Simple. To steal a word from Mike Smith, Eric Gordon changes the entire “geometry” of the team. His slashing ability makes it impossible for defenses to smother Blake with unvarying double teams. On defense, his ability to keep perimeter scorers out of the lane creates far fewer easy layups and/or situations where DeAndre or Blake have to foul. How many times in the past month have Blake and DeAndre been left alone to stop a streaking shooter? In short, the next time Eric Gordon gets injured I probably shouldn’t write that “Randy Foye can be Eric Gordon lite – at least for a few weeks.” Eric Gordon is a star. Mike borrowed a little flair from Clyde, noting that EJ “alleviates and facilitates.” And if Eric Gordon, it turns out, is as essential to this team’s success as any player, then is it time to start worrying about his propensity to injury? He missed 20 games last year, and he’ll miss almost 30 this year. With such a small sample size it’s hard to separate a few unrelated humps and bruises from a pattern. Time will tell obviously.
(Also – and I know this should be its own post – but in terms of “what the team needs going forward” take a look at the list of free agents that went up on ESPN. Pretty uninspiring group of small forwards (the Clippers most obvious need). Fliers on Caron Butler or Tayshaun Prince, or maybe Vlad Rad, CJ Miles. And down from there. Last off season, Neil Olshey showed admirable restraint in staying away from overpaying a free agent just to get a free agent. It will be interesting to see if that means he is more likely to try to trade than give, say, Prince 3 years 18 million dollars)
More proof that Kaman would make a good sixth man
I’m fully in this camp. I’m convinced Chris Kaman could win the sixth man of year.
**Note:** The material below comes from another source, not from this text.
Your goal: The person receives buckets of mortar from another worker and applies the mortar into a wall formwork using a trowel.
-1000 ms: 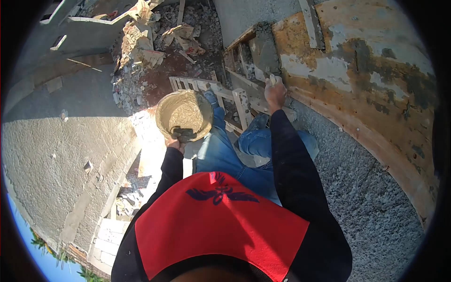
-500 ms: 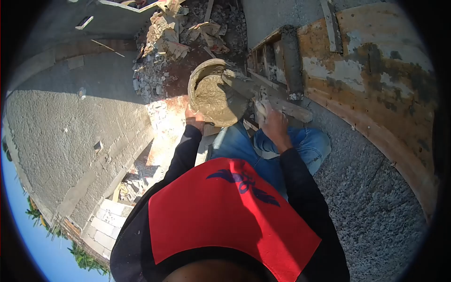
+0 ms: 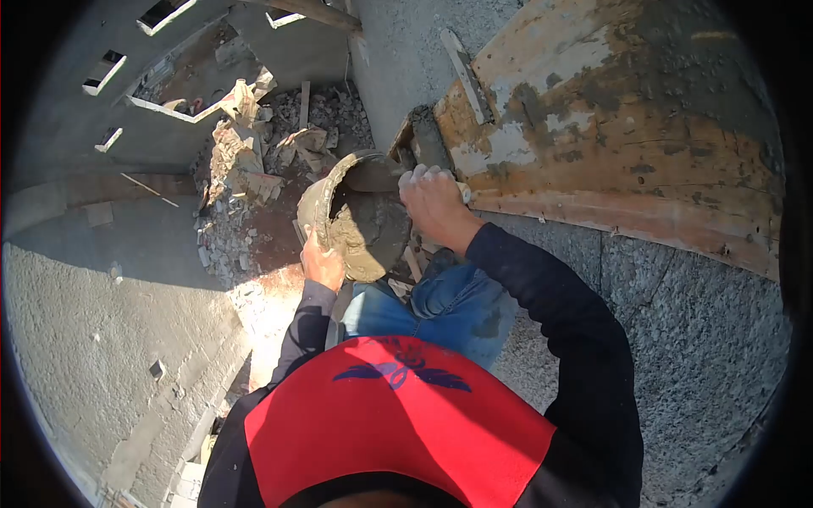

I know it’s not traditional, but there are so many things I like about Kaman as a sixth man (this is all assuming DeAndre and Kaman are still on the team next year.) 1. The mismatches. No back up 5 in the West could guard him. 2. As the sub he’ll often be in when the team is in the penalty, minimizing DJs foul shots. 3. He’s a guy who needs to get into a rhythm. You need to get Kaman his shots, but not at the expense of Blake, EJ, and Mo Williams. I love the lineups where Vinny plays Kaman with an energy unit (Aminu, Bledsoe, Moon, Smith, say) and just features Kaman in the post, play after play. Today, we saw the equally important corollary: When Kaman is off, the damage is limited. Sabermatricians can argue over the myth of the hot hand, but Chris Kaman is the streakiest guy I’ve ever seen. Today was one of those days for Chris – missed shots, sloppy fouls on defense, a few ungainly looking turnovers. But it’s effect on the flow of Eric Gordon and Blake Griffin was limited – and the rest of the second unit still continued to play hard defense and crash the boards.